## [PROBLEM DESCRIPTION]
Please repeat, from the entries that follow, the lines from the one containing "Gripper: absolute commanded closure" through the one containing "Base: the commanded" exactly, adding nothing.

## [INPUT DATA]
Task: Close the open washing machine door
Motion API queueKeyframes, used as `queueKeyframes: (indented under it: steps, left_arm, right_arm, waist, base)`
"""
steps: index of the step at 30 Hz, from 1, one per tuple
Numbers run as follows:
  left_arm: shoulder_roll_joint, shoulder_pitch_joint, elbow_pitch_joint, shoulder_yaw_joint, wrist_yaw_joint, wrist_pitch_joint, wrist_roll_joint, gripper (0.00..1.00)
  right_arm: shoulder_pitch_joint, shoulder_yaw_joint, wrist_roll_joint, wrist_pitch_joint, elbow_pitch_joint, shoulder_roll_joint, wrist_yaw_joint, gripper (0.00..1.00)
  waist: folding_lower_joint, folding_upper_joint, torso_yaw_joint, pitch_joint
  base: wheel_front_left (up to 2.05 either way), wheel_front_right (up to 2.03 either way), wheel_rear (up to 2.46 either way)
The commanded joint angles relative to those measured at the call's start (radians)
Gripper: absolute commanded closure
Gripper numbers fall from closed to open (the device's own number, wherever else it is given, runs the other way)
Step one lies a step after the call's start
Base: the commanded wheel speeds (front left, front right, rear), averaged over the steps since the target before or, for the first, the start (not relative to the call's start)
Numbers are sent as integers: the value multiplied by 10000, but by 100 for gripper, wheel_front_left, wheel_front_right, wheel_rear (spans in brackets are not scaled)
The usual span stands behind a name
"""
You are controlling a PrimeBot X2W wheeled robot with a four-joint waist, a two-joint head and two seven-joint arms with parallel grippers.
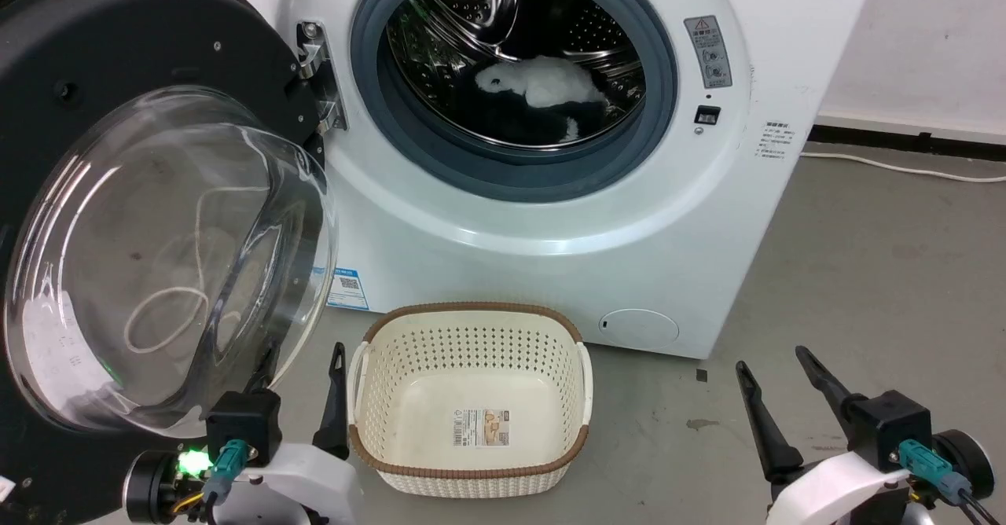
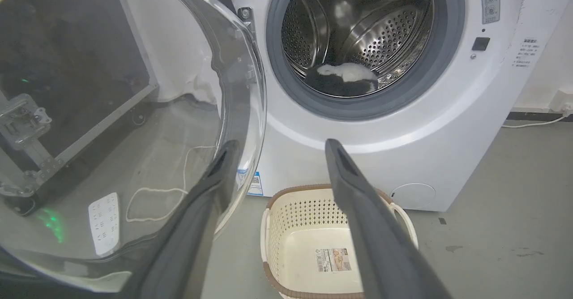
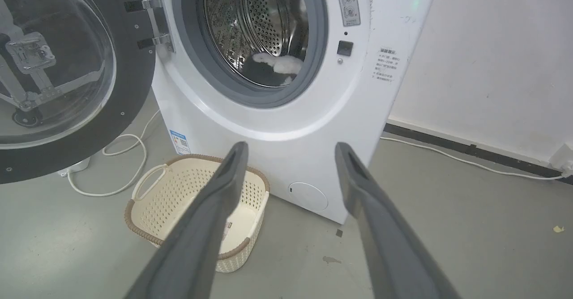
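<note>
the washing machine door is hanging swung wide at the left of the washing machine, its glass bowl bulging toward the robot, so the drum is standing open. the left gripper is sitting low by the bowl's bottom edge, fingers spread and gripping nothing, one finger showing through the glass. it is probably lining up a push, though i cannot tell whether it is touching. the right gripper is waiting spread and empty, well apart on the other side. white and dark cloth is lying in the drum. the basket in front is holding just a paper label.
</note>
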Motion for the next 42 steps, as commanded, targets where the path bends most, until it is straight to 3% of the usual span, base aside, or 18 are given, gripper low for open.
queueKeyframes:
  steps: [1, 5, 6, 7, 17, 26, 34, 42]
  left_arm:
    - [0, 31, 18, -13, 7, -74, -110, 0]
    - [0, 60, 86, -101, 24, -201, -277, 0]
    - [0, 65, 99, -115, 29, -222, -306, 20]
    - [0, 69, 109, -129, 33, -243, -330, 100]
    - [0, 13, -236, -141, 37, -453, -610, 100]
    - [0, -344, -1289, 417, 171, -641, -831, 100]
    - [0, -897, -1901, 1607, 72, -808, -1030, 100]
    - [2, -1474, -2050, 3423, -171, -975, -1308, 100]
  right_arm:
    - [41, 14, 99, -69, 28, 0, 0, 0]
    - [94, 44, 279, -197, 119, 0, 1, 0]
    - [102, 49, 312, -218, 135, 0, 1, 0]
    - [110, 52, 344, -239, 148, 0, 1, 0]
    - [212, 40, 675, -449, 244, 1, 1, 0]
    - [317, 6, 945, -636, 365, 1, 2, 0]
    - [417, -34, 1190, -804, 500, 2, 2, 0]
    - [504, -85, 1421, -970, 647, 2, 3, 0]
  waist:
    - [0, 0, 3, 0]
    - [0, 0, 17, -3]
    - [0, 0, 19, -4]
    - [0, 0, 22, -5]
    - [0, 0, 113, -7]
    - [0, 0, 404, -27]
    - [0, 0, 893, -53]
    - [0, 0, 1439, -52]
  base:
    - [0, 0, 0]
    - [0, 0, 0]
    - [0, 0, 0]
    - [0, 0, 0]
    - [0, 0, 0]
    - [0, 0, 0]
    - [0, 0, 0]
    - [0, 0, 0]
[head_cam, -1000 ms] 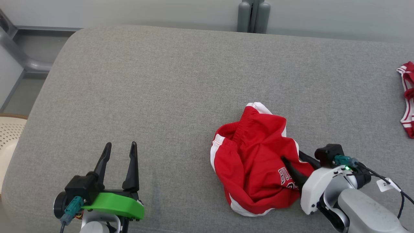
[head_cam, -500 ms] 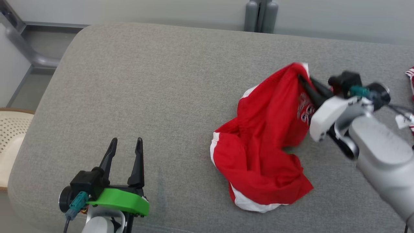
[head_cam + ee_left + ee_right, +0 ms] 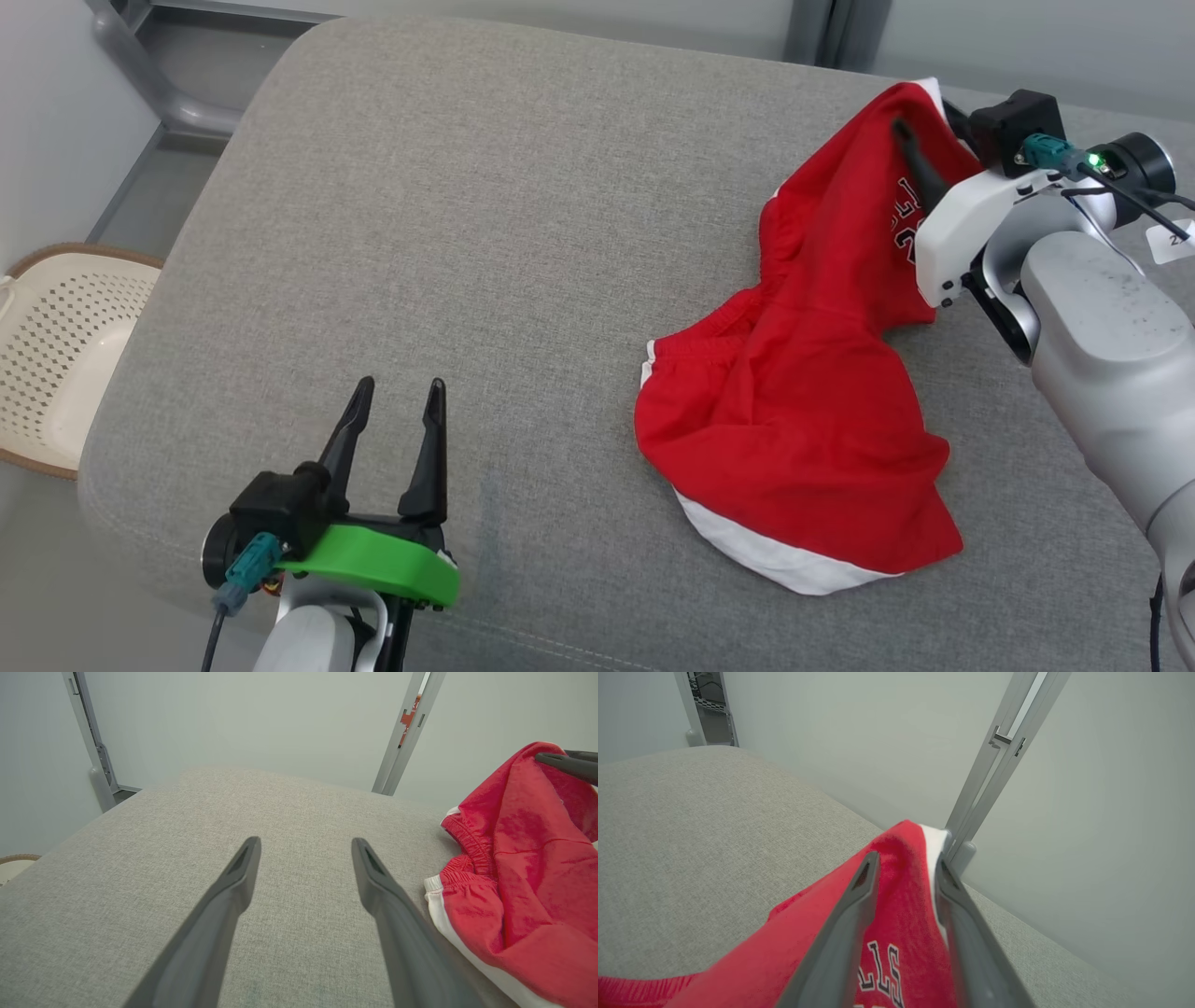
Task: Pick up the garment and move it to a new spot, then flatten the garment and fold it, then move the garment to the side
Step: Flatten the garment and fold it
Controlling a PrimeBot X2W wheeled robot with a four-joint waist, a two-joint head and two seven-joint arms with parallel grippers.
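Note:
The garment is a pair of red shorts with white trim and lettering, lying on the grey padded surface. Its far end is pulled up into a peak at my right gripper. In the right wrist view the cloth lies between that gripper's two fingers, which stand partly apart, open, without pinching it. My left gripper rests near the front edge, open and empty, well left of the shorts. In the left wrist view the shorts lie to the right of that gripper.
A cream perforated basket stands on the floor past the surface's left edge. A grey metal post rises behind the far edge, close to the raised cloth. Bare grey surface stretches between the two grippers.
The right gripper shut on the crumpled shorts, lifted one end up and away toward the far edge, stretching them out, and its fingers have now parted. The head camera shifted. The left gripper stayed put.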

## [WRITTEN REPLY]
Gripper: absolute commanded closure
Gripper numbers fall from closed to open (the device's own number, wherever else it is given, runs the other way)
Step one lies a step after the call's start
Base: the commanded wheel speeds (front left, front right, rear), averaged over the steps since the target before or, for the first, the start (not relative to the call's start)

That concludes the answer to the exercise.